Au fil de ses publications, Ann Patchett étudie à la loupe son sujet favori, la maternité, avec dans ce volume-ci l'aspect déchirant de l'abandon sur lequel plane l'ombre de la faucheuse ; l'autre fil rouge de ses préoccupations littéraires. Vous voici embarqué dans un bon gros roman à l'américaine, avec une structure narrative complexe, une foultitude de personnages, et des lignes temporelles éclatées. Foisonnant récit qui juxtapose une série de rebondissements qui construisent une intrigue aux multiples surprises. Démonstration de sa parfaite maîtrise du canevas de son art romanesque... 

Nous voilà aux côtés de Danny et de Maeve, qui ont grandi dans la Maison hollandaise, une belle et luxueuse maison coloniale dont les USA ont le secret. Nous sommes dans la banlieue chic de Philadelphie.
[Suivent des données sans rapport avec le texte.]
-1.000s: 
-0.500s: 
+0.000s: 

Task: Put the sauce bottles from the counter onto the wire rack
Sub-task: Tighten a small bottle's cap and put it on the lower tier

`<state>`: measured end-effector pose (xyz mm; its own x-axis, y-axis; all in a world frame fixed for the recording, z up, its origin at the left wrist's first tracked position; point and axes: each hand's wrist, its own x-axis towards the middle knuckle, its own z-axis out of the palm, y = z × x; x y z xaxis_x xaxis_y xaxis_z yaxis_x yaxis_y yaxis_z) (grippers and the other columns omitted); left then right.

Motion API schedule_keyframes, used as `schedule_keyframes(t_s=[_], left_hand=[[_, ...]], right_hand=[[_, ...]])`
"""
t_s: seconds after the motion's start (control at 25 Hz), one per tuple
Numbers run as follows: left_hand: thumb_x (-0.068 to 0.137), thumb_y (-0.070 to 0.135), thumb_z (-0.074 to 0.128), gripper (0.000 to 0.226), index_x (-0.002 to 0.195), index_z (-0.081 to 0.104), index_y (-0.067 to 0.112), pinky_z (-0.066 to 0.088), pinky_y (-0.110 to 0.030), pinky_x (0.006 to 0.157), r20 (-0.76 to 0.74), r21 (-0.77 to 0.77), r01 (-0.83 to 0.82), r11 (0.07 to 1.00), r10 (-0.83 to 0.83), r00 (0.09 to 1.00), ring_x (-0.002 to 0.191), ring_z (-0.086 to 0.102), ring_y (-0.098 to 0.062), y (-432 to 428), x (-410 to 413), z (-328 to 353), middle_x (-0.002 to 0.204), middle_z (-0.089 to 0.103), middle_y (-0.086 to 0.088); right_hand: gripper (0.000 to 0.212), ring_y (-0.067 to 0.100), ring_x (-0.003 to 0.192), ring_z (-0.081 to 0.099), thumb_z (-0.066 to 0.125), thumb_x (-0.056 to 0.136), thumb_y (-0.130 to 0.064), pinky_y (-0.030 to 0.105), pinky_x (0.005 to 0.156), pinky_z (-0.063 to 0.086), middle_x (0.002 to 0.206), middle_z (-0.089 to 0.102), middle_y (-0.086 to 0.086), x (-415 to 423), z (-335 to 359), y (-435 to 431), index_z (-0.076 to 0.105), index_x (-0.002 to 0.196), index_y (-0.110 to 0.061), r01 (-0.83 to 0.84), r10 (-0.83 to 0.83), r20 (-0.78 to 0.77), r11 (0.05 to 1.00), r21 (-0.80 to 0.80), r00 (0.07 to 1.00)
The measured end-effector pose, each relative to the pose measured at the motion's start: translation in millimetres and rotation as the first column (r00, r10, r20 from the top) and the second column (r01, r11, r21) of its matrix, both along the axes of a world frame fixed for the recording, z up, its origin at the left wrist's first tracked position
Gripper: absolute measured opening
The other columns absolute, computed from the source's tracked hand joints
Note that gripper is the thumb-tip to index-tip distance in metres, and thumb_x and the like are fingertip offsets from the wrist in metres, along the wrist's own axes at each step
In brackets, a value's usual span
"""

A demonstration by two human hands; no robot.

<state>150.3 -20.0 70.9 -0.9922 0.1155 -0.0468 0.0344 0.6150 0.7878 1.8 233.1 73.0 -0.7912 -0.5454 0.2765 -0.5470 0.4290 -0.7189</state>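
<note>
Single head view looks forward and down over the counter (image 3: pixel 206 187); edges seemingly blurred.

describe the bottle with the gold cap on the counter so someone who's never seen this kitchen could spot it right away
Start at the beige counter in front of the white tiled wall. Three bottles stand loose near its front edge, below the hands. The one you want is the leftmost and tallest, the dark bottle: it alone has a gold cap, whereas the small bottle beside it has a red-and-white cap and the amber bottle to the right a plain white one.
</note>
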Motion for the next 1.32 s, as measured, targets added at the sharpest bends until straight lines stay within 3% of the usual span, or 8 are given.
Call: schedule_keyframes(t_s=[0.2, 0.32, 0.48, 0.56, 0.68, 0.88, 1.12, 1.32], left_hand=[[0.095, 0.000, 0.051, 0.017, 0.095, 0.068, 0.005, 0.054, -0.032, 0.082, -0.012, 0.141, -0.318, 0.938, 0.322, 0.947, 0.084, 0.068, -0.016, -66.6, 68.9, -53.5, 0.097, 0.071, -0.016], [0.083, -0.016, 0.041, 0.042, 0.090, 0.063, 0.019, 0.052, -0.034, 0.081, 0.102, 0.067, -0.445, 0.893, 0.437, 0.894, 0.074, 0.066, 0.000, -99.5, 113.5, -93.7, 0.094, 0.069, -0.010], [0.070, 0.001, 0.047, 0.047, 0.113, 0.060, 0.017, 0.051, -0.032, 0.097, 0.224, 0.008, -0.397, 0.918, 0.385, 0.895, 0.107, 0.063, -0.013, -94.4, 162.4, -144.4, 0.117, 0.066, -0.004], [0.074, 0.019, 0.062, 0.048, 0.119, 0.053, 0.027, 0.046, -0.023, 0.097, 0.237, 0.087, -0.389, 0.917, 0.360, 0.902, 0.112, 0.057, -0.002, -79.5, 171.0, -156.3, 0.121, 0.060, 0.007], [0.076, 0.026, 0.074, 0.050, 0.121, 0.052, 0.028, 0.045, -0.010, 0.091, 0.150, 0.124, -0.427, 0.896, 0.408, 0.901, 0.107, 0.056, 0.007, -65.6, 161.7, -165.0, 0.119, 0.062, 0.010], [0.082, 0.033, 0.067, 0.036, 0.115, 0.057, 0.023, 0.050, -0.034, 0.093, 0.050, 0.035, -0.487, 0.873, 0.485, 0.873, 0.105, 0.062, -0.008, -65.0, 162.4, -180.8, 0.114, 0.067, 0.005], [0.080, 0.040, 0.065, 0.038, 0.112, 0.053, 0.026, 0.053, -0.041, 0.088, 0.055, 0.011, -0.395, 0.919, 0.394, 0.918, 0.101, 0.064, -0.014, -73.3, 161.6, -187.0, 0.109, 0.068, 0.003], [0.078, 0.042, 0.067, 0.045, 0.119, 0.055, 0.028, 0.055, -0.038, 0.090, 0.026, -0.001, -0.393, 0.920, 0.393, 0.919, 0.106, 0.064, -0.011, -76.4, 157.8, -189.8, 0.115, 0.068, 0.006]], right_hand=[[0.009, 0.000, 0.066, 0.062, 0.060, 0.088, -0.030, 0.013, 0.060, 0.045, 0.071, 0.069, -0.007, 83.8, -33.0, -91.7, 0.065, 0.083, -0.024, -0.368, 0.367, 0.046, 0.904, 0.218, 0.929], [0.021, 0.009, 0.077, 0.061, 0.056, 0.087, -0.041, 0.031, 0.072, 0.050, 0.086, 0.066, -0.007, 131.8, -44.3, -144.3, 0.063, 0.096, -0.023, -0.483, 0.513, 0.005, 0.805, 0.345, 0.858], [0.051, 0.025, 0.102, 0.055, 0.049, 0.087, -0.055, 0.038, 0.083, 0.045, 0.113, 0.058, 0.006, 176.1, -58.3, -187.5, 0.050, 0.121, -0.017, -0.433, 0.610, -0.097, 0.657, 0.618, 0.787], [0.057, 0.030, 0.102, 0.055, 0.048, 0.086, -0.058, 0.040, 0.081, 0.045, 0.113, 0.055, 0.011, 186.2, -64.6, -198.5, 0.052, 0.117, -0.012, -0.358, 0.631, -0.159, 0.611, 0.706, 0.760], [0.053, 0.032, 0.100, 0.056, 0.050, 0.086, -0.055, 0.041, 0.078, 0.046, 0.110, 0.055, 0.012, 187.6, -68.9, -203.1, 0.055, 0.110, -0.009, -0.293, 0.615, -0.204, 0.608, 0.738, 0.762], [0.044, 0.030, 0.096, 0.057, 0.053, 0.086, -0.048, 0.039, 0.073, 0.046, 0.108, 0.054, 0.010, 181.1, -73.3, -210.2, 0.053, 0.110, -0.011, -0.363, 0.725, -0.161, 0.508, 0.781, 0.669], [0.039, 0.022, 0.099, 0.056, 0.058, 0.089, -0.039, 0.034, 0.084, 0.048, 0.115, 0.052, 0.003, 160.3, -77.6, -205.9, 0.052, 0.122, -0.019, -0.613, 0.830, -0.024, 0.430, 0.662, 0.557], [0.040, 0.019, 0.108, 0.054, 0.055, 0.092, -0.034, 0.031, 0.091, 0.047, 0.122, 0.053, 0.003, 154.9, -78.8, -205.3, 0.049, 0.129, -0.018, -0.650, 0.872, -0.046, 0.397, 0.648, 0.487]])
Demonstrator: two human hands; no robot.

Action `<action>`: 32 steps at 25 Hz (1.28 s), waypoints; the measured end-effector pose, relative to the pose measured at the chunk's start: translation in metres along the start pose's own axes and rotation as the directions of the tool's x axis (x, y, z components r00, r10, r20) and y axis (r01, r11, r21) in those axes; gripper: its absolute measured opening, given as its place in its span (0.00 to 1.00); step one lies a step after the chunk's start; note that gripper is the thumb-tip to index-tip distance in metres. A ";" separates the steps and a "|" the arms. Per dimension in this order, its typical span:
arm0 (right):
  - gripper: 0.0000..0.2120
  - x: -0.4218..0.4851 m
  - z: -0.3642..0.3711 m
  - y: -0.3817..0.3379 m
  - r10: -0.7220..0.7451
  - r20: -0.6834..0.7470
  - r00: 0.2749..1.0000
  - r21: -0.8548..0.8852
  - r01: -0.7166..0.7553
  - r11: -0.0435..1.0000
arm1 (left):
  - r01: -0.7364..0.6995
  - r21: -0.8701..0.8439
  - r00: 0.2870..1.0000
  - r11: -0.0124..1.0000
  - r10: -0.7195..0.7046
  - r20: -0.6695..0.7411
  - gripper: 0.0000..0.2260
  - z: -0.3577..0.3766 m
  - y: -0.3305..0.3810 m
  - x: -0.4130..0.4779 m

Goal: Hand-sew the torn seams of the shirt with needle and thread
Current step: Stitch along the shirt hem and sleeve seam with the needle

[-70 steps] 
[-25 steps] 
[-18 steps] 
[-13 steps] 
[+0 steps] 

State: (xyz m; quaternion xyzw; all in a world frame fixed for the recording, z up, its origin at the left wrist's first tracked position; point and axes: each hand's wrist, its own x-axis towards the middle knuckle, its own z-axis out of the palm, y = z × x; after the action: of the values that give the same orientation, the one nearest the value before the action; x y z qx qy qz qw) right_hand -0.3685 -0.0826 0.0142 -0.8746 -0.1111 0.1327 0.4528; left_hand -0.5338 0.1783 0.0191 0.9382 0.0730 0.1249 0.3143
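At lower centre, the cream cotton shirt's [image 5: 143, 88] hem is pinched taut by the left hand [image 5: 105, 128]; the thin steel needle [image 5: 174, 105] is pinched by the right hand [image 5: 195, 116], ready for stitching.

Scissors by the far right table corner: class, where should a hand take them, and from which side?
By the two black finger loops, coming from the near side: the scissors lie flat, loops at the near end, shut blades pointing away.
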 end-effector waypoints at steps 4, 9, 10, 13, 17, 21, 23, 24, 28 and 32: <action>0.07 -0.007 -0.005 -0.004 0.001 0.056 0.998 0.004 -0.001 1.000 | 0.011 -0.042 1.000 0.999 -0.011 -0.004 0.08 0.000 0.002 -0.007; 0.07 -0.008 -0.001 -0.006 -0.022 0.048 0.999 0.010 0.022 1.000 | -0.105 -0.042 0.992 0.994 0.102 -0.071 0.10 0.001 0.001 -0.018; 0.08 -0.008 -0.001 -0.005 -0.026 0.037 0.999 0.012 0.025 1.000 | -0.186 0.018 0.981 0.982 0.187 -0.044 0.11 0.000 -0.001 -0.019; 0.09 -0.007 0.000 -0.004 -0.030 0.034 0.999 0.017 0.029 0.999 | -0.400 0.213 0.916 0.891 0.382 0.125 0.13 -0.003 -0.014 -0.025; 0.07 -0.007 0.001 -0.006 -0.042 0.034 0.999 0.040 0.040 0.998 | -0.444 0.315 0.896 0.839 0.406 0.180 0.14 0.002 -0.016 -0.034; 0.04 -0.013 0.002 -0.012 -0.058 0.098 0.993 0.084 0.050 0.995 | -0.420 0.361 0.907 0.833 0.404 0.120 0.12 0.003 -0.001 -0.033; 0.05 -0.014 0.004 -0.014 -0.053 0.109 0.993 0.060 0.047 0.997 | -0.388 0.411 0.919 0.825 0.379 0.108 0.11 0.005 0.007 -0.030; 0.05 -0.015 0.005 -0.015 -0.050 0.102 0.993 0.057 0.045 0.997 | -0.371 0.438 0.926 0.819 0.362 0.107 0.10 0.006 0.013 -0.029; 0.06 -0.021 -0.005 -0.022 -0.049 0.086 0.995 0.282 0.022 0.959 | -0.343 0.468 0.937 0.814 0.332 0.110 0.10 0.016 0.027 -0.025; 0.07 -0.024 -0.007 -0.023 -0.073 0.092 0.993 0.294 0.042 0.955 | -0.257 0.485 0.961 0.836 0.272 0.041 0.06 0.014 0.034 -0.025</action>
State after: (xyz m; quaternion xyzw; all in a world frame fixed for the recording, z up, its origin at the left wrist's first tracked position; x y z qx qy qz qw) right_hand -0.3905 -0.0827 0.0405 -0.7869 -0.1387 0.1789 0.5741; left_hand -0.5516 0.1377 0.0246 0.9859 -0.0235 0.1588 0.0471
Dans les années 1950, le père des deux enfants, Cyril, acquiert la maison grâce à une fortune gagnée à la sueur de son front et dans le plus grand secret en "jouant" l'antiquaire malin : il rachète de vieux meubles aux enchères, les rénove et les... loue.
Le jour de l'emménagement, sa femme est stupéfaite par tant de luxe, et cela la heurte profondément, cet étalage de richesse ne lui plaît pas ! Il faut dire que si elle s'est détournée des ordres par amour, elle n'en a pas moins oublié les pauvres. Et en plus, elle porte en elle le poids de cet accablement... jusqu'à ce qu'il devienne insupportable.
Elle disparaît en Inde alors que ses enfants ont trois et dix ans.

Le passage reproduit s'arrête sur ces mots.